Dataset excerpts
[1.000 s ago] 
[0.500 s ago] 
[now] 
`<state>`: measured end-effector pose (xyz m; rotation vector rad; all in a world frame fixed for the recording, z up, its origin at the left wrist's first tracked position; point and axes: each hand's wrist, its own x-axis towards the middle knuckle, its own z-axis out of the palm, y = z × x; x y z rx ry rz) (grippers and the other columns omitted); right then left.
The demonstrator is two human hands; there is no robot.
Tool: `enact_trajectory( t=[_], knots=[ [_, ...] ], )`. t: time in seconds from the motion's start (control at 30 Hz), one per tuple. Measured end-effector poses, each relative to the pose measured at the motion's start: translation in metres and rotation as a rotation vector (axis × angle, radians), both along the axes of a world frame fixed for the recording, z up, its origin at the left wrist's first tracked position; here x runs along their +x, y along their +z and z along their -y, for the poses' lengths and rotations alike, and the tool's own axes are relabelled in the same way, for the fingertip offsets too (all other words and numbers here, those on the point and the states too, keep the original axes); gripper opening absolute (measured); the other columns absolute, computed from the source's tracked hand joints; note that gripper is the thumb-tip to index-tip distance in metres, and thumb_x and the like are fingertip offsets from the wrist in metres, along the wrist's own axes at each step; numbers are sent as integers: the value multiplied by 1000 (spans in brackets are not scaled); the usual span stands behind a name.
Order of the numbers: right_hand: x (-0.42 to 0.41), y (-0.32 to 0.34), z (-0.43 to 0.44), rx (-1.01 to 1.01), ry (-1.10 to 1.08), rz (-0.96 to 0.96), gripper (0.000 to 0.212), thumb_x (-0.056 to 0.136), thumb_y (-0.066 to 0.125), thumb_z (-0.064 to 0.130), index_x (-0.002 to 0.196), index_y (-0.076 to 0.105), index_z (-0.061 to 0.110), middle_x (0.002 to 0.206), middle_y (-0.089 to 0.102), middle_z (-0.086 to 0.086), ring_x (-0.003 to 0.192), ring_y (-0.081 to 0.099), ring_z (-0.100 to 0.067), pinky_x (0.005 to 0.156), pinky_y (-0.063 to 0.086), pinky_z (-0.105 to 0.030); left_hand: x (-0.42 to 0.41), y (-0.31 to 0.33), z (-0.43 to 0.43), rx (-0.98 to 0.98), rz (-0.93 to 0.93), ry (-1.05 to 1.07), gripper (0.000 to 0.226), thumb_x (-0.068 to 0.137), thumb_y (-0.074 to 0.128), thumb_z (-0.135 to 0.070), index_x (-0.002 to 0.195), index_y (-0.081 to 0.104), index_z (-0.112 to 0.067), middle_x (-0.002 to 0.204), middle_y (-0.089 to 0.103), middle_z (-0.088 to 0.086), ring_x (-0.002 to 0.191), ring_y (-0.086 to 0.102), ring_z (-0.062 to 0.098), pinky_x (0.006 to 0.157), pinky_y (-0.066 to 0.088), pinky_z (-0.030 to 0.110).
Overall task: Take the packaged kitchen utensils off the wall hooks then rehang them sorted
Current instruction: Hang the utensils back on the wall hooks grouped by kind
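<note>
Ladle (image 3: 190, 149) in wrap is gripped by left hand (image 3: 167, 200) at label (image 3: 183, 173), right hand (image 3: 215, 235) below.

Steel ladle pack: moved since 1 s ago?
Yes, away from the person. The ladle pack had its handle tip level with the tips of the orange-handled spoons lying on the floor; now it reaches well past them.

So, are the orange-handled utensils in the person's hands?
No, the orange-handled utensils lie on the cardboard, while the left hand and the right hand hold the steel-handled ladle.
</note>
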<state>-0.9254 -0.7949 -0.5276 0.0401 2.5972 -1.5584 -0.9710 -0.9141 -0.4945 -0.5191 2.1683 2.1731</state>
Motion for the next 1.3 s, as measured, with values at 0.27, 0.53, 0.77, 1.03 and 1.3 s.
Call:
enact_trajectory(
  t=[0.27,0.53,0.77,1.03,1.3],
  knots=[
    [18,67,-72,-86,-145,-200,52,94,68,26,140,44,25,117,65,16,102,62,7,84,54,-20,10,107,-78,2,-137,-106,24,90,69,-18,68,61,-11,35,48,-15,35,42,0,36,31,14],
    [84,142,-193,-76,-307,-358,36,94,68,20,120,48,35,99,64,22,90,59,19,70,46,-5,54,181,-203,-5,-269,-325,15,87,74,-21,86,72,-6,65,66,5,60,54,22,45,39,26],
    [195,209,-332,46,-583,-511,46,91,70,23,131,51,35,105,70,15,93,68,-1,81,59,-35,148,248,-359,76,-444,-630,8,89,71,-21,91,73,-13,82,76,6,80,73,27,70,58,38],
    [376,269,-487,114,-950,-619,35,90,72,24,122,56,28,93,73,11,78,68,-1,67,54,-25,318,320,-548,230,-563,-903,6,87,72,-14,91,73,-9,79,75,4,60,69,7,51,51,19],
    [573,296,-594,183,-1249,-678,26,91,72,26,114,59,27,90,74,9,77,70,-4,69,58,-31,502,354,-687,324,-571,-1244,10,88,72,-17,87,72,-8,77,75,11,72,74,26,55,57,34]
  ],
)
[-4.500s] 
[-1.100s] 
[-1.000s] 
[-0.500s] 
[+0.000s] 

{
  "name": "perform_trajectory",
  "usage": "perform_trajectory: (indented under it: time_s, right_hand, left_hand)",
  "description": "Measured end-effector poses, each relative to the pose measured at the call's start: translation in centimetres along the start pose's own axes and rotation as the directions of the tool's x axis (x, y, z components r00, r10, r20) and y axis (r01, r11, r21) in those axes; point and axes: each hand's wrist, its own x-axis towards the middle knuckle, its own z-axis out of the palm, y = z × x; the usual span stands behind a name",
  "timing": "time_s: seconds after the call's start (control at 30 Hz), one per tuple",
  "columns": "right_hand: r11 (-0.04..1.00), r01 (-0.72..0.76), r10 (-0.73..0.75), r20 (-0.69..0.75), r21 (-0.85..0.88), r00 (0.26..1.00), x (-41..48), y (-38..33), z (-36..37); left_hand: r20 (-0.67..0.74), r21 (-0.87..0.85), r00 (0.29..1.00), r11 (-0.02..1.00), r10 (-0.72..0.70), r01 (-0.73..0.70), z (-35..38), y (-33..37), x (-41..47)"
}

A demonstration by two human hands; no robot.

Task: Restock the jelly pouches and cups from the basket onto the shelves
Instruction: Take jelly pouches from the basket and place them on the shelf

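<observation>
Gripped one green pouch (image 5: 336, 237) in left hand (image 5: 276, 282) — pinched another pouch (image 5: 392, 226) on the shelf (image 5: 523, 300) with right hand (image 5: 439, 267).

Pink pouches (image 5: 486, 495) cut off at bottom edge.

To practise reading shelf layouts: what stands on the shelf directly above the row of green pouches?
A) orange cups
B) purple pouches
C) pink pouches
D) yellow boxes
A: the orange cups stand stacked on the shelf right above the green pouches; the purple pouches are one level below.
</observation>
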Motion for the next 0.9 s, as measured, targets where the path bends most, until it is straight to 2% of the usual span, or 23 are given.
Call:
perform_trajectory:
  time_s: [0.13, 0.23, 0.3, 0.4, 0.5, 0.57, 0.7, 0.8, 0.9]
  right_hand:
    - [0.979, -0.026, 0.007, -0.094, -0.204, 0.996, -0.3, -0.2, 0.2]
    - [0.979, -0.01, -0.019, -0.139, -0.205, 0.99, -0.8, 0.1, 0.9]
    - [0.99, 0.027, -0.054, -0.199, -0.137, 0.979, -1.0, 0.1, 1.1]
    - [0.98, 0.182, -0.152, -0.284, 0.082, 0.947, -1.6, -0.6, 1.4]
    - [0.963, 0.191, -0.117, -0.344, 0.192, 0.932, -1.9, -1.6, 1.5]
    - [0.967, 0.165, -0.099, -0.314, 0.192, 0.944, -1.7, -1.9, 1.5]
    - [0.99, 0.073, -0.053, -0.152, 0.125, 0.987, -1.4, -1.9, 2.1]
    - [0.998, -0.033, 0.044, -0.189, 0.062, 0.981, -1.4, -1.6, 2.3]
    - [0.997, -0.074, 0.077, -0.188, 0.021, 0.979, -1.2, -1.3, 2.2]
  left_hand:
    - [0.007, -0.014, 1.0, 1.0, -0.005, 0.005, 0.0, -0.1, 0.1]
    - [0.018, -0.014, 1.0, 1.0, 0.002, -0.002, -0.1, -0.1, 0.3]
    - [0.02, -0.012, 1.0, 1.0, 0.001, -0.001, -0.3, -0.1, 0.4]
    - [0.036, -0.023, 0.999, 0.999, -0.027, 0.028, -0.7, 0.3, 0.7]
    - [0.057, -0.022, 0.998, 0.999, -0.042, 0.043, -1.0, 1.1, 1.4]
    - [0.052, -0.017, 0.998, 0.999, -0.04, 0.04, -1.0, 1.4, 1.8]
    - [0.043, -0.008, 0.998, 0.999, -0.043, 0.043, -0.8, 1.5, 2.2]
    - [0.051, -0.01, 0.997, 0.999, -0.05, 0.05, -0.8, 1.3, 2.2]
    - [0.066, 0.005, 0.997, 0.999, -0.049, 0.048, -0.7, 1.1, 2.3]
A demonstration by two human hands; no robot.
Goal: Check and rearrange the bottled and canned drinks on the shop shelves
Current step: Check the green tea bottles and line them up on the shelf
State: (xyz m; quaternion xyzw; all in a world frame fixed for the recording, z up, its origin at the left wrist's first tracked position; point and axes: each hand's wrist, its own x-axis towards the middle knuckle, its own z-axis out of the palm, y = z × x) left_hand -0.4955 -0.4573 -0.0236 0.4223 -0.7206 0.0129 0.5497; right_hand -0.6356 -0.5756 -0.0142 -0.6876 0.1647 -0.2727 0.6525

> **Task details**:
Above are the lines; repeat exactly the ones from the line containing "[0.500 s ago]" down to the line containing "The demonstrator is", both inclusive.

> **Written response**:
[0.500 s ago] 
[now] 
`<state>`: measured end-effector pose (xyz m; rotation vector rad; all in a world frame fixed for the recording, z up, its origin at the left wrist's first tracked position; point and axes: each hand's wrist, its own x-axis towards the middle knuckle, its own z-axis out of the palm, y = z × x; x y z rx ry rz) (grippers and the other columns omitted); right then left.
The demonstrator is two human hands; there is no robot.

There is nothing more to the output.